“Brainteasers:” Are They Accurate Representations of Intelligence or Success on the Job?
This blog will discuss the significance of brainteasers in interviews and how to beat them as well as tough interview questions.
This post was written by Shun Ping Huang ’17, CCD Peer Career Ambassador.
Brainteasers are defined as puzzles or problems whose solution require thought, unconventional thinking, and lateral thinking. Examples of common brainteasers are: riddles, logic puzzles, and case questions. Here are some typical interview brainteasers.
As a Junior, mercilessly interviewing for the right summer opportunity, I can say that finance interviewers usually ask some sort of quantitative brainteasers to test the candidate’s thinking abilities. However, this question is, are these brainteasers accurate predictors of intelligence and success on the job?
The first time I heard about brainteasers was in 2011 when people started to criticize Google interviewers for asking challenging and ridiculous brain teasers that had nothing to do with the candidate’s positions. Google has since banned such hiring practices because they have discovered that brainteasers do not predict anything accurately when it comes to job success.
Brainteasers force the candidates to think of a general situation that do not actually happen in the work place. As a result, the answers to brainteasers only measure how good the candidate is at coming up with quick and clever solutions to an abstract problem under pressure. Some jobs, such as a sales and trading position, might require such high-pressure, quick-thinking skills, but most jobs do not mimic the same situation that brainteasers reflect. Most jobs require employees to think well over the time period of a project or a longer term deal. As the Google SVP of People Operations put it: “Part of the reason is that those [brainteasers] are tests of a finite skill, rather than flexible intelligence which is what you actually want to hire for.”
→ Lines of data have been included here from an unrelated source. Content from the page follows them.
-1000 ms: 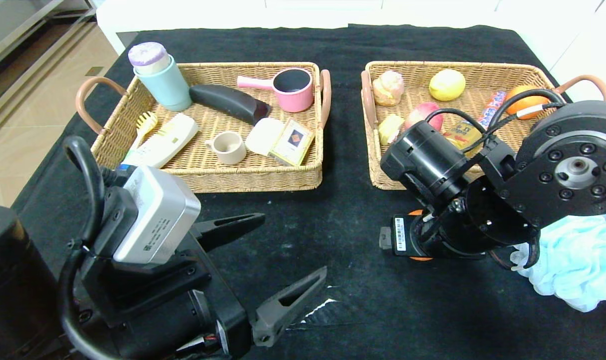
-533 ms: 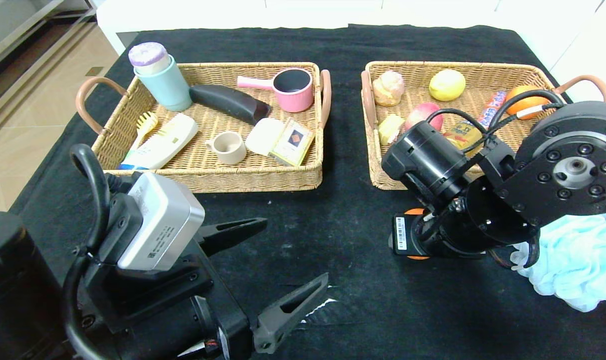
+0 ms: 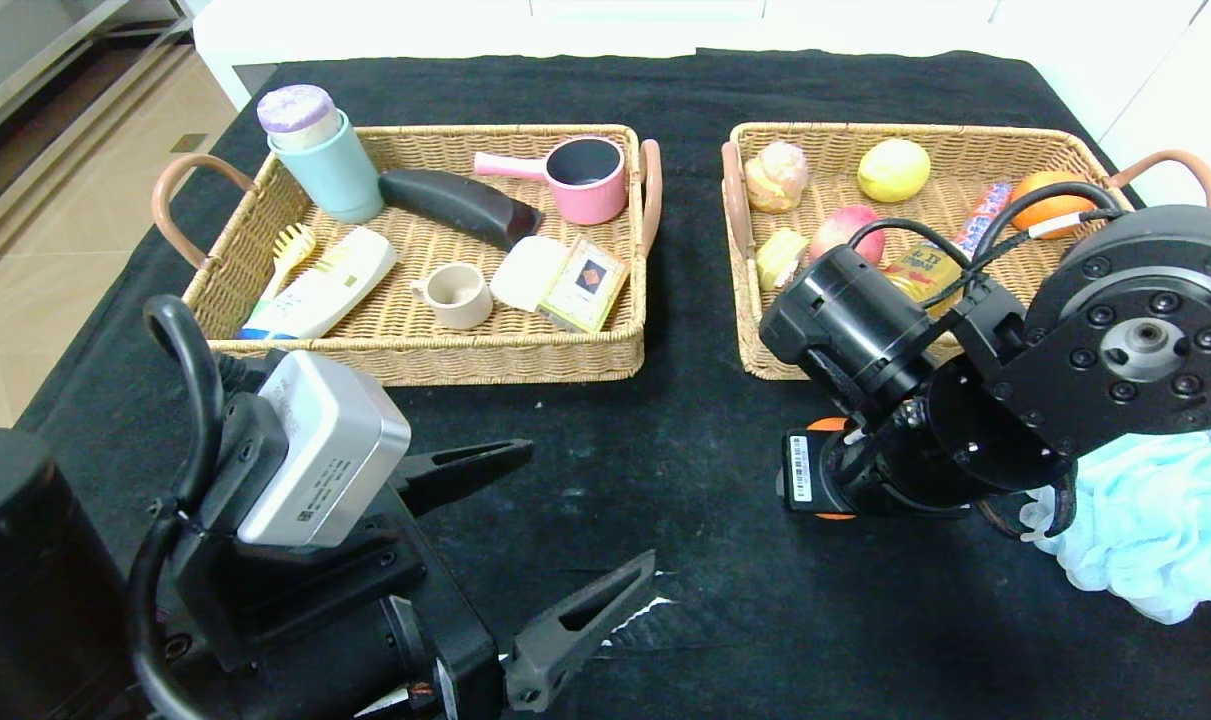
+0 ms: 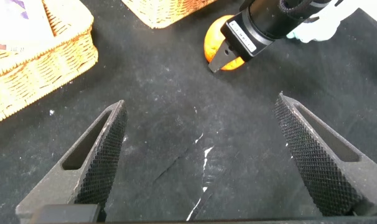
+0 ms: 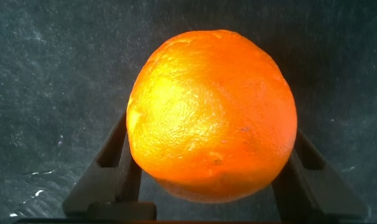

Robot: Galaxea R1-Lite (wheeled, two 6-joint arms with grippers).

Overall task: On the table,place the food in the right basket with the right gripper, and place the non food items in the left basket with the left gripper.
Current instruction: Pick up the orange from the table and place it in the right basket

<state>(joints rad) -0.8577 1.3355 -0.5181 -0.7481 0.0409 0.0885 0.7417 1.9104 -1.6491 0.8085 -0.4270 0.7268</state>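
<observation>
While the left gripper (image 3: 550,560) hangs low over the near desk (image 3: 685,480) with its jaws spread wide apart, the right gripper (image 5: 207,186) has its jaws clamped on a round orange (image 5: 212,115), glossy and pebble-skinned, just in front of the right basket (image 3: 755,360) on the black cloth. A pale-blue bath pouf (image 3: 1155,520) lies just beside that arm, toward the desk's right edge. Between the two grippers the cloth lies bare, apart from a small white tear (image 4: 204,165)
</observation>
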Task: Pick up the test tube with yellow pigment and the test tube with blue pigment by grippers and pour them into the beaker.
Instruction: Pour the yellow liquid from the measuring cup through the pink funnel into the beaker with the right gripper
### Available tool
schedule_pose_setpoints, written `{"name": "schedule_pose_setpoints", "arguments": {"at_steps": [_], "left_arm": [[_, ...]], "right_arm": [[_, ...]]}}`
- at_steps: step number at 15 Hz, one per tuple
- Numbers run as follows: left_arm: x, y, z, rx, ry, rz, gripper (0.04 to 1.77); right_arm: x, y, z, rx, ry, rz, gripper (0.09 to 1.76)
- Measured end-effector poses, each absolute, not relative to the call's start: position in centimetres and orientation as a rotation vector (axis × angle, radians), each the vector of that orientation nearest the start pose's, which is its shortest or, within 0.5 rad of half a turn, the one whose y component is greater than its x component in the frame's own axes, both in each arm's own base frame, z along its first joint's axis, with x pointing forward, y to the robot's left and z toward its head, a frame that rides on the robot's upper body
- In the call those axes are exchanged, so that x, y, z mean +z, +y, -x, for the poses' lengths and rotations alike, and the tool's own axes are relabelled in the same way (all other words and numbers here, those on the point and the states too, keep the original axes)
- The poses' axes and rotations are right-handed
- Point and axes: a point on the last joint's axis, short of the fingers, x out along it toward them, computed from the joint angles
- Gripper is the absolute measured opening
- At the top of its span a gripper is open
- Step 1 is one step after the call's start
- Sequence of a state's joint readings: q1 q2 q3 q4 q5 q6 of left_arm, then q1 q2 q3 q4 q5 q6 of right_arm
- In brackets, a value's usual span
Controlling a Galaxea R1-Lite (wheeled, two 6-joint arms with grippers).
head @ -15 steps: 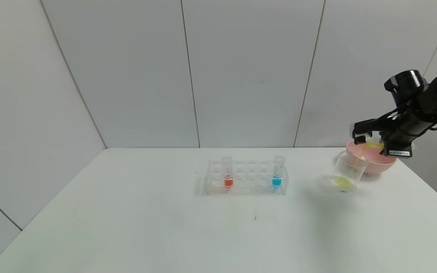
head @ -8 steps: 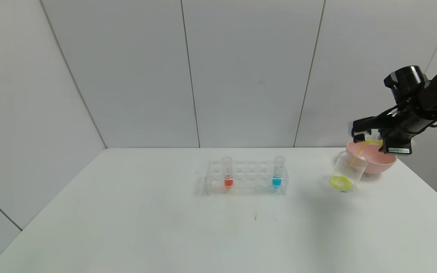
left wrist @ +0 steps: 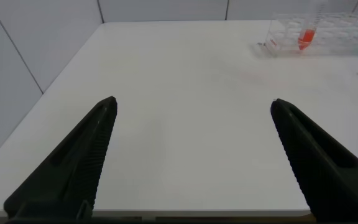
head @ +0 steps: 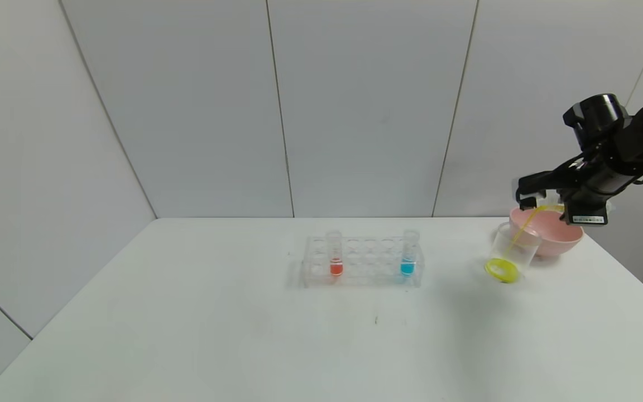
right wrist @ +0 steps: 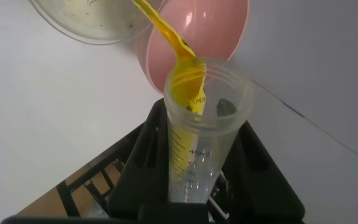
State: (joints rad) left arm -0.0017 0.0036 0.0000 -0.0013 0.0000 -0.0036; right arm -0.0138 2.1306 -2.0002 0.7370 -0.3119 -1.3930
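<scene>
The white surface [head: 243,335] carries a clear rack [head: 363,262] holding the blue tube [head: 408,254] and a red tube [head: 335,254]. At the right, the right tool [head: 542,200] clamps the tilted yellow tube [right wrist: 201,130], a yellow stream falling into the beaker [head: 512,252] beside a pink bowl [head: 556,237]. The left tool [left wrist: 191,118] hovers spread open over bare surface.

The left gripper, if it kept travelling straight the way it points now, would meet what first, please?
Probably nothing soon: the left gripper hangs open over bare table. The tube rack stands far off and to one side, though depth is hard to judge.
</scene>
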Motion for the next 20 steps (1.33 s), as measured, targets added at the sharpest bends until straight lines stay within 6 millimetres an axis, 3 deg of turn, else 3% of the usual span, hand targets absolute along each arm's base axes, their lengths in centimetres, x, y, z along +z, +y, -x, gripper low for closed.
{"name": "schedule_pose_setpoints", "arguments": {"at_steps": [7,10,20], "left_arm": [[7.6,0.0,2.3,-0.002,0.003,0.004,1.76],[7.6,0.0,2.3,-0.002,0.002,0.004,1.76],[7.6,0.0,2.3,-0.001,0.002,0.004,1.76]], "right_arm": [[23.4,-1.4,-40.4,0.336,0.941,1.422,0.57],[24.3,-1.9,-39.9,0.392,0.854,1.361,0.57],[26.4,-3.8,-39.0,0.537,0.55,0.763,0.57]]}}
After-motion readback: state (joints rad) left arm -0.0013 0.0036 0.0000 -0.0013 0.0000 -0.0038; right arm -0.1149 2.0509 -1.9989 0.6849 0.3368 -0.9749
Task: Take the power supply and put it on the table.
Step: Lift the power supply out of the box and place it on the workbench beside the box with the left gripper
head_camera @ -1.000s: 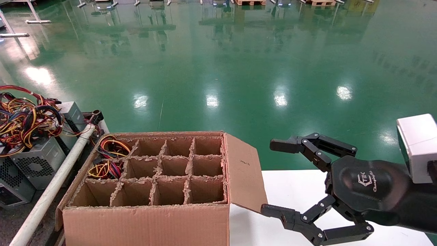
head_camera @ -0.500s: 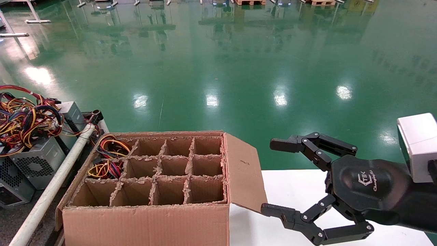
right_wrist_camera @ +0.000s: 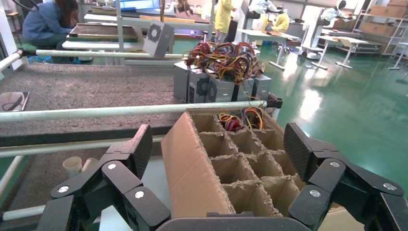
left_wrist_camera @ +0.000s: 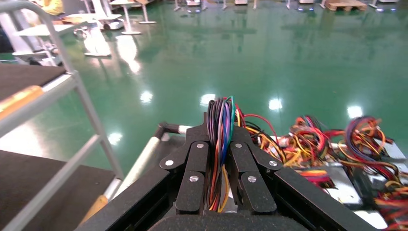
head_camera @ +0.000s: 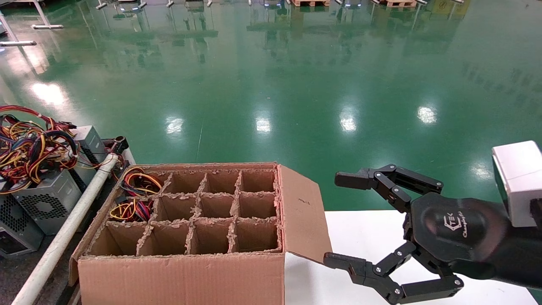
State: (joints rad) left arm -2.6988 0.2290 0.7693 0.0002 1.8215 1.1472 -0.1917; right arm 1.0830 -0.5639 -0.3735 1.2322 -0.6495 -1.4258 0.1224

Despite brainteasers’ proven uselessness in predicting most job successes, interviewers still like to use them in interviews. So, here is how you can beat these ridiculous and difficult questions. The below advice applies not only to brainteasers, but also to other tough interview questions in general.
Step One: Remain Calm.
As an Interviewee, you are already nervous during an interview, but once you get hit with an impossible brain teaser or a question you did not prepare for, you start to freak out! This will only decrease your thinking ability. Therefore, the smart move is to remain calm and whisper this mantra to yourself: “I got this, I got this.”
Step Two: Ask To Clarify the Question.
Interviewers ask brainteasers expecting you to be curious and to ask clarifying questions. For example, if the interviewer asks: “How many quarters – placed on top of the other – would it take to reach the top of the Empire State Building?”
The clarifying question in this case might be: “What do you mean by ‘placed on top of the other’? Quarters placed flat on top of the other or on the quarters’ sides?”
Step Three: Talk Through Your Thinking Process
Do not just mumble or throw out random sentences. You want to be clear with your thinking process and have an interesting conversations with the person. Through this conversation, you want to show that you are intelligent and have the ability to divide the problem up and then tackle it piece by piece. Interviewers are usually looking at HOW you answer the tough question and not at whether you get the right or wrong answer. Thus, you should focus on the process of answering the question and not on the actual answer. Remember that there are many paths to the same destination and your process to the answer can be just as good as the next person’s (if not better) answer.
Personally, I enjoy thinking about brainteasers during my spare time, but, I agree that having to answer a brainteaser under the pressure of an interview is extremely difficult. After reading this blog, I hope that you are more confident in your ability to answer brainteaser questions. If you are like me and enjoy reading them for fun, check out the New York Times “Number Play Section” and this fun brainteaser site.
Good luck with your summer internship search!